Apenas a lareira crepitava na sala, com sua luz bruxuleando nas sombras. Percebi ser um chalé de caça, coisa que me desagradava. Não suporto ver uma cabeça empalhada de animal. Parece-me uma desumanidade. Ou se trata de humanidade mesmo? A perfeição se quebrava ali. A escuridão e o silêncio do chalé também me atemorizavam. O que Aldo pretendia, assustar-me? Tateando, apesar da lanterna, encontrei um quarto contíguo, tive medo de transpor a porta, temia ser agarrada por alguém. Mas a luz da lanterna caiu sobre um leito e lá estava ele, Aldo, dormindo, nu, extraordinário em sua beleza corporal, que eu não tinha percebido totalmente até então. Suas formas eram tão perfeitas, sua pele tão clara e homogênea que não se viam pêlos, manchas ou uma pinta sequer. O semblante sereno, seus cabelos encaracolados levemente brancos nas têmporas, brilhavam sob a luz do meu lampião. Não era musculoso demais, como sua força me fizera imaginar. A harmonia que irradiava dele inebriou-me e, aurindo seu perfume de homem, desequilibrei-me e caí sobre o seu peito, tocando o vidro quente do lampião em seu ombro. Ele deu um pulo e um grito, assustado, e agarrou-me no escuro. Em menos de um segundo, sua boca estava colada à minha e, virando-se por cima de mim, jogou-me na cama quente, cobriu-me com seu corpo e engolfou-me toda. Não custou a desvencilhar-me do peignoir leve, e penetrou-me até o êxtase. Durante uma eternidade de prazer fui imortal em seus braços ou então morri neles, não sei. Ao alvorecer, acordei sozinha no leito e, vestindo o peignoir, saí para procurar Aldo. Esperava encontrá-lo na cozinha pelo menos, ou catando flores para mim, como seria de seu feitio, mas não o encontrei em lugar nenhum. A casa estava vazia. Encontrei Mariana, a sombra, que interpelada disse-me que não me estava entendendo, que eu viera sozinha para este sítio. Há uma semana seu patrão lhe tinha telefonado de São Paulo, recomendando-lhe cuidar, “como se fosse sagrada”, da hóspede solitária que chegaria. E que quando eu quisesse ir-me, me acompanhasse até a aldeia e me pusesse no ônibus.
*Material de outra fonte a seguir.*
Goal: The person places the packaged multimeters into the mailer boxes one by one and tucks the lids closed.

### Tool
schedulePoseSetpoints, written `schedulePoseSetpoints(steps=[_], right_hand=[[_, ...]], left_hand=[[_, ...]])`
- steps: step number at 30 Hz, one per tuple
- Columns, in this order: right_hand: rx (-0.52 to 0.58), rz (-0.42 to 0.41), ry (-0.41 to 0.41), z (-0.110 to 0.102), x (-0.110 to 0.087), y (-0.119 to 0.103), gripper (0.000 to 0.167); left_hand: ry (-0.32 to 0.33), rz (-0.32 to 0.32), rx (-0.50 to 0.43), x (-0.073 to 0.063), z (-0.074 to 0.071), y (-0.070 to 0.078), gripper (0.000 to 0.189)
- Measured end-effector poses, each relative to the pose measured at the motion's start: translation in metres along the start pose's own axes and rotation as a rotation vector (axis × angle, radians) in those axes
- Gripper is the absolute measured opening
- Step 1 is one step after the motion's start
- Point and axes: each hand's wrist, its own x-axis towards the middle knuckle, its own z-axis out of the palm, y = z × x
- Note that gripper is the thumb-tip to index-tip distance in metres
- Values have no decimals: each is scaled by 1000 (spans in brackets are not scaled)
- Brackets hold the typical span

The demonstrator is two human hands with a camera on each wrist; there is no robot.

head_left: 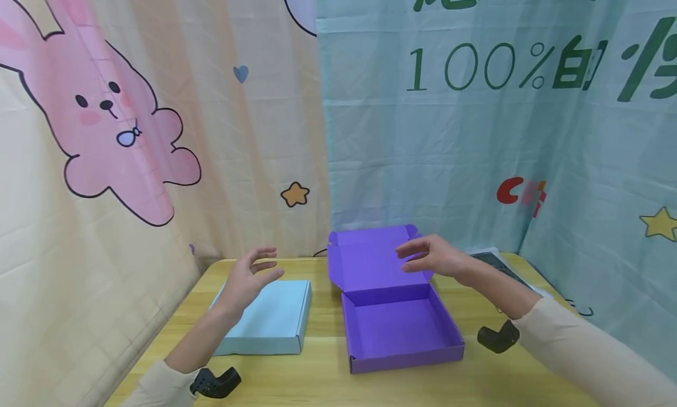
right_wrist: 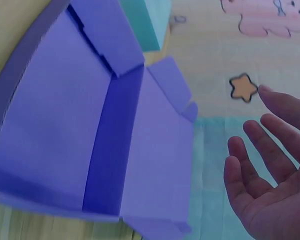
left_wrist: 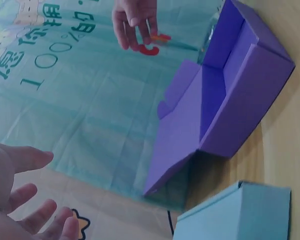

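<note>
A purple cardboard box [head_left: 404, 322] stands on the table with its lid [head_left: 378, 257] folded back, and nothing lies inside it. To its left is a closed light-blue box [head_left: 270, 316]. My left hand [head_left: 248, 281] hovers over the light-blue box, fingers spread and loosely bent, holding nothing. Above the purple box's raised lid floats my right hand [head_left: 436, 257], its fingers relaxed and bare of any object. The right wrist view shows that hand [right_wrist: 270, 185] beside the lid, palm and fingers visible. Both boxes also appear in the left wrist view.
The wooden table [head_left: 317, 383] stands against hanging curtains, one cream with a pink rabbit [head_left: 116, 125], one teal with green lettering. A dark flat item [head_left: 499, 263] in a pale sleeve lies at the back right, partly behind my right arm. Each wrist wears a black device [head_left: 215, 383].
</note>
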Motion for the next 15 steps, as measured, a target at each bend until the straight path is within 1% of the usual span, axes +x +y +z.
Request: schedulePoseSetpoints(steps=[3, 5, 8, 11, 15], right_hand=[[-5, 8, 24, -15, -5, 8, 54], [-5, 17, 42, -25, -8, 13, 56], [-14, 21, 72, -38, -12, 21, 57], [-11, 14, 92, -48, -16, 31, 59], [-16, 5, 101, -56, -21, 41, 60]], left_hand=[[32, -48, -50, -8, 16, 4, 55], [55, -67, -86, -16, 28, 7, 55], [73, -81, -141, -27, 49, 11, 56], [75, -94, -202, -38, 69, 13, 57], [82, -108, -261, -50, 90, 14, 61]])
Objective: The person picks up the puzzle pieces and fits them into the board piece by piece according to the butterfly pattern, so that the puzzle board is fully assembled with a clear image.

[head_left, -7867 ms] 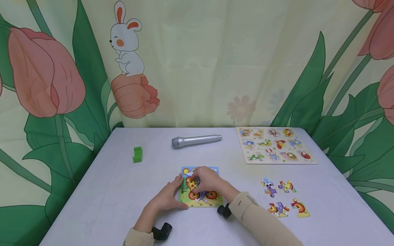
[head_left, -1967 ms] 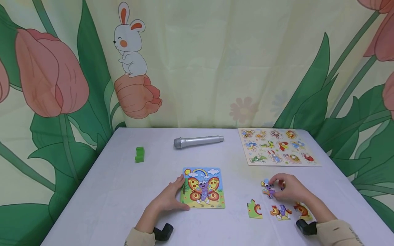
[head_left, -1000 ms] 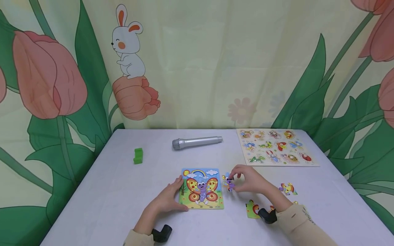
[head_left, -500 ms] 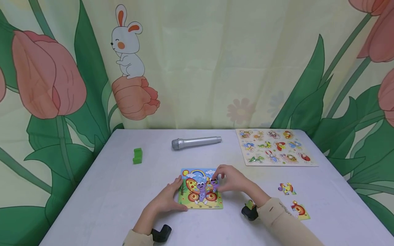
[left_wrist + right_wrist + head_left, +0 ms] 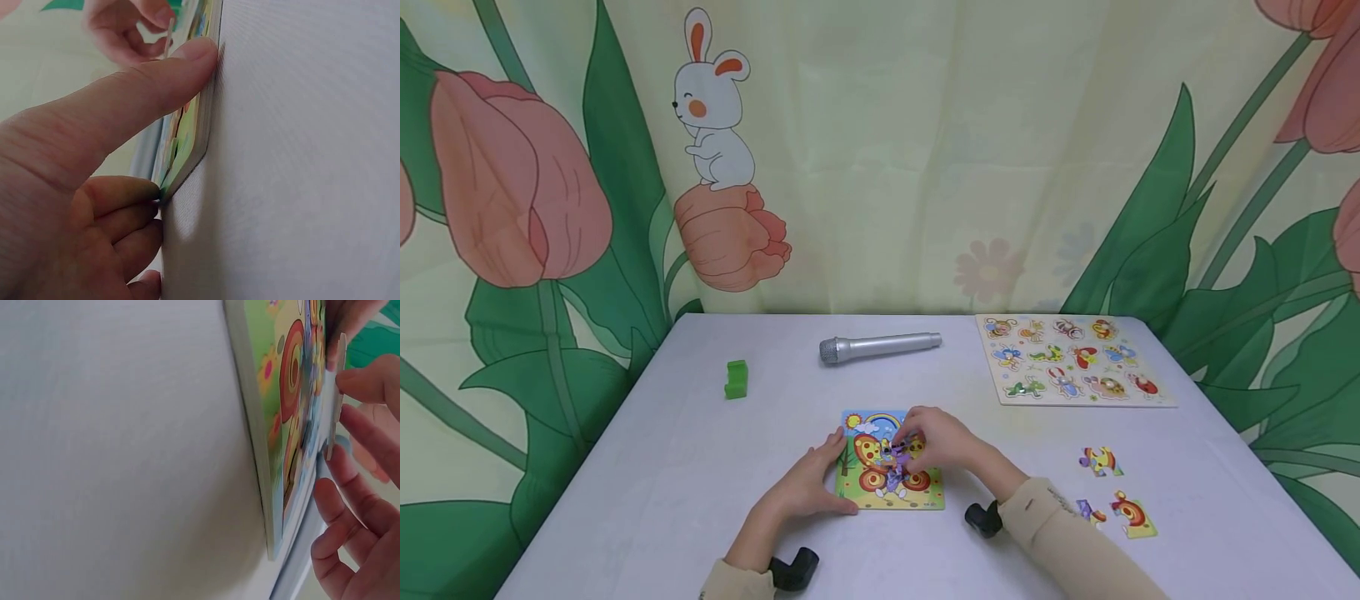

Fiquei absolutamente perplexa, confusa, revoltada. Uma angústia apertou-me o peito como uma saudade! E Aldo, onde estava ele? Mariana não respondeu, preparando o café. Disse então:
— Dona Alma, a senhora devia estar acostumada. As coisas com a senhora se passam assim... Há coisas que não convêm sondar demais... A senhora não gostou da estadia?